RECORDS SHOWN:
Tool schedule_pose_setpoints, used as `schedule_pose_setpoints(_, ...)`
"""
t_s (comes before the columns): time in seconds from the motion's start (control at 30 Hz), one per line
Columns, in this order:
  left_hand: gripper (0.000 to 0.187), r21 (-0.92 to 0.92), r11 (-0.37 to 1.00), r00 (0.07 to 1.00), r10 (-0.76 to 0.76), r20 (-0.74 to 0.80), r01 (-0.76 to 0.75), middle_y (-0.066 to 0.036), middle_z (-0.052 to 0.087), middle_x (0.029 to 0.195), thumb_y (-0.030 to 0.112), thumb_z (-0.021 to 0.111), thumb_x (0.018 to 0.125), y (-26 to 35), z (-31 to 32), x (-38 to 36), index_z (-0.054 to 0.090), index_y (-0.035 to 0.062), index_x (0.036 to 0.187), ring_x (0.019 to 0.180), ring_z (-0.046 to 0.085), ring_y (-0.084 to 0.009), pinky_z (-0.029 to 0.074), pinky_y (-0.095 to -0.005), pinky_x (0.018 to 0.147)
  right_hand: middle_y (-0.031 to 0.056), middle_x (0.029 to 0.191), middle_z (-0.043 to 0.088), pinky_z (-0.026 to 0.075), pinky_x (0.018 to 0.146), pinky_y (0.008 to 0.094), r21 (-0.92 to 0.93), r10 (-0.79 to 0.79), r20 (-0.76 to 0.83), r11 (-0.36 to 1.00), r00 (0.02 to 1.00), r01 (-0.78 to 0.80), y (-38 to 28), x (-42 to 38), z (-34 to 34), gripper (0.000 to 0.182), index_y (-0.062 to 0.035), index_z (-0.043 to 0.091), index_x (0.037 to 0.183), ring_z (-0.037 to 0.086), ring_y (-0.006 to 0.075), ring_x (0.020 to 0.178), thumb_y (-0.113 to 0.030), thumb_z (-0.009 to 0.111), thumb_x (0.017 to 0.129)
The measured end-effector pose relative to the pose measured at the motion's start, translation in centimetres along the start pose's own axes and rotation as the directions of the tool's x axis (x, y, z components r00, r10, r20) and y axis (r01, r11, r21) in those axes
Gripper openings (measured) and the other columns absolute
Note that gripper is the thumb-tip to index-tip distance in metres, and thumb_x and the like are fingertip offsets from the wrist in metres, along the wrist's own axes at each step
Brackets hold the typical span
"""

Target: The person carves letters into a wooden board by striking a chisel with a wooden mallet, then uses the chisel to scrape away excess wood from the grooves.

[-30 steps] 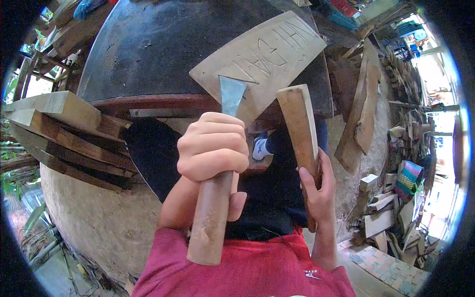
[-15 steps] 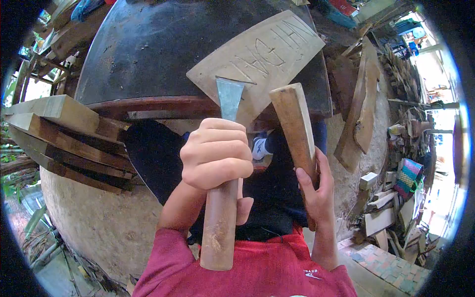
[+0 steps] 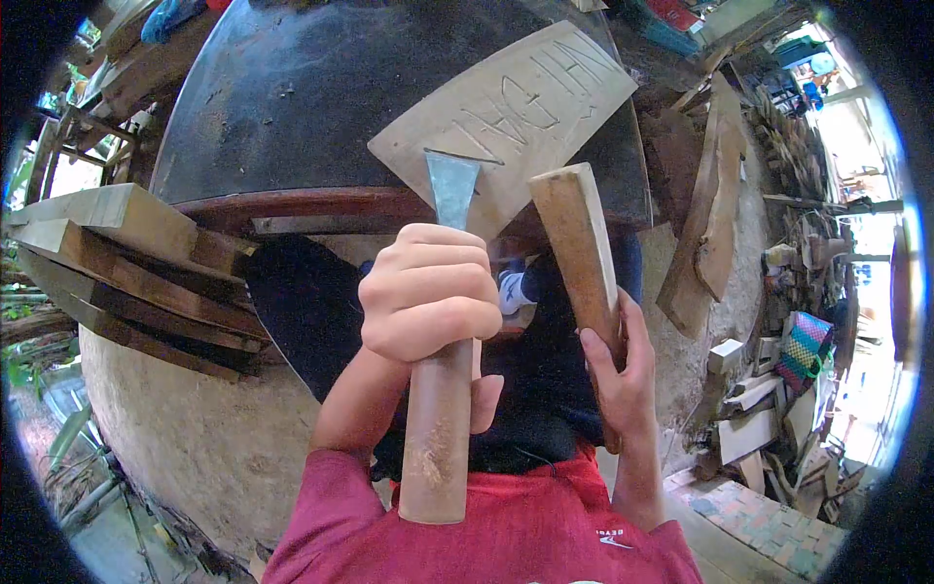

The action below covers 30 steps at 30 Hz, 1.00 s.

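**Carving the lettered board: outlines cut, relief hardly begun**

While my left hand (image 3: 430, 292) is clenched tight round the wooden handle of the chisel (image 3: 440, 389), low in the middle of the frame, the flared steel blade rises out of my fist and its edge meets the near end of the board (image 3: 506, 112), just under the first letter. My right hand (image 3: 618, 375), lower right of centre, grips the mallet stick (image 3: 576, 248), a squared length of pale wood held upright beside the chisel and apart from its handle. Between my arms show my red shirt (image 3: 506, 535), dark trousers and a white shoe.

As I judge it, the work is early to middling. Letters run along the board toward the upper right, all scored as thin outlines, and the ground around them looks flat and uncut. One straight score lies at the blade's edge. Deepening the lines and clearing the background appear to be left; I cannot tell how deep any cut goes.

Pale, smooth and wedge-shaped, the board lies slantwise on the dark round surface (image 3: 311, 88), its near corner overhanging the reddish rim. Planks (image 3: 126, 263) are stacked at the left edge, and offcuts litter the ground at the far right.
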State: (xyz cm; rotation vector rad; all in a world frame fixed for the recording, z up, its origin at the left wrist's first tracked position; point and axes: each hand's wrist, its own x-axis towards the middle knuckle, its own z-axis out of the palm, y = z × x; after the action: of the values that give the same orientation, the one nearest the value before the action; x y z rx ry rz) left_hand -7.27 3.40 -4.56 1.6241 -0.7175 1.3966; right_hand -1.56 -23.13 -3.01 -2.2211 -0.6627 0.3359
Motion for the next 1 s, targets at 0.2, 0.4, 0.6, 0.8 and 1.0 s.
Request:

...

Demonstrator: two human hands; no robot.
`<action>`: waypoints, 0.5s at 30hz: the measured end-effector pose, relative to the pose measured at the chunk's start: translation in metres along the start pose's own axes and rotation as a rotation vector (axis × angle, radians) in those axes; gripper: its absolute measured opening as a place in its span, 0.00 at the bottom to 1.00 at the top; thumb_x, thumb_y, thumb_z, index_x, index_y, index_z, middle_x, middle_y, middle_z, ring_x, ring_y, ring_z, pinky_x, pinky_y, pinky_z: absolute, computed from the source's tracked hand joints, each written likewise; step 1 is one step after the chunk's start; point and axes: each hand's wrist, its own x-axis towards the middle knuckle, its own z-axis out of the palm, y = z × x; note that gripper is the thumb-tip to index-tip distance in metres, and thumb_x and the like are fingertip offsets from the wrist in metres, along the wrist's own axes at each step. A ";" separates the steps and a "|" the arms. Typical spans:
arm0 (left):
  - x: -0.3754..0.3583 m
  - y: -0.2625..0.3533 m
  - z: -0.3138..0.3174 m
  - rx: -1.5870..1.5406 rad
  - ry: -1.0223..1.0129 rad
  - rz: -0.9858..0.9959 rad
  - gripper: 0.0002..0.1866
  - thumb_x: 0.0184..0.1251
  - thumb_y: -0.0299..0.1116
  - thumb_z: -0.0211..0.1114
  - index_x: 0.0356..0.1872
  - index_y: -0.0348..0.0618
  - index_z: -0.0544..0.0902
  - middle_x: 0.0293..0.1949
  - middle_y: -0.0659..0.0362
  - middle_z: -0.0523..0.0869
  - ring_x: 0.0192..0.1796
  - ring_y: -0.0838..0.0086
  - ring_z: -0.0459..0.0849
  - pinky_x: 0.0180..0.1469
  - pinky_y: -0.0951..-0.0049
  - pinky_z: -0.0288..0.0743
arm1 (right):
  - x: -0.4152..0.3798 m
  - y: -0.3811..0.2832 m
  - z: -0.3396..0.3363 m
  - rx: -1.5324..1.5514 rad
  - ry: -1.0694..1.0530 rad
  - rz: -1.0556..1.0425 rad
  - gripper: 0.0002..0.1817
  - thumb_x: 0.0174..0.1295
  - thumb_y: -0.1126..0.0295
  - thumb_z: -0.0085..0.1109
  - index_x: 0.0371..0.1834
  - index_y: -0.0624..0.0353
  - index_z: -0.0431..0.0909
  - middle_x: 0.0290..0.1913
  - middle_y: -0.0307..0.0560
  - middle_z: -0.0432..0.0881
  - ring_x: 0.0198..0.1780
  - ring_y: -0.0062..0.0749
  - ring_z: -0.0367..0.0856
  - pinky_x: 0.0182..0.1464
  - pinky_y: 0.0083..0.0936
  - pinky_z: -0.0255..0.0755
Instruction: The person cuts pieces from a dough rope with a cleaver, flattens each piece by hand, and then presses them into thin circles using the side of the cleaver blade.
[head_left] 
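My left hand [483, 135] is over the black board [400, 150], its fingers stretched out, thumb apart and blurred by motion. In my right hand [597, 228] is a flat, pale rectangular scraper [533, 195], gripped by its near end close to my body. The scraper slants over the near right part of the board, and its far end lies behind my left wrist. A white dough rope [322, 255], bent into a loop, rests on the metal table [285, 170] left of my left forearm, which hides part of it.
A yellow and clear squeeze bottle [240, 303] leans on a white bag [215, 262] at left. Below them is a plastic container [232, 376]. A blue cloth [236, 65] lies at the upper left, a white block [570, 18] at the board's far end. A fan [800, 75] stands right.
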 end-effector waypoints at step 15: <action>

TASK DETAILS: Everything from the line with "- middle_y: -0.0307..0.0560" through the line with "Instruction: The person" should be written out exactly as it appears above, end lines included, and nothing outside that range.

WRITTEN SOLUTION:
  - middle_y: -0.0307..0.0560
  - middle_z: -0.0432..0.0881
  - ring_x: 0.0198..0.1780
  - ring_y: -0.0062..0.0749
  - ring_z: -0.0367..0.0856
  - pinky_x: 0.0182..0.1464
  - pinky_y: 0.0083..0.0936
  - pinky_z: -0.0255..0.0755
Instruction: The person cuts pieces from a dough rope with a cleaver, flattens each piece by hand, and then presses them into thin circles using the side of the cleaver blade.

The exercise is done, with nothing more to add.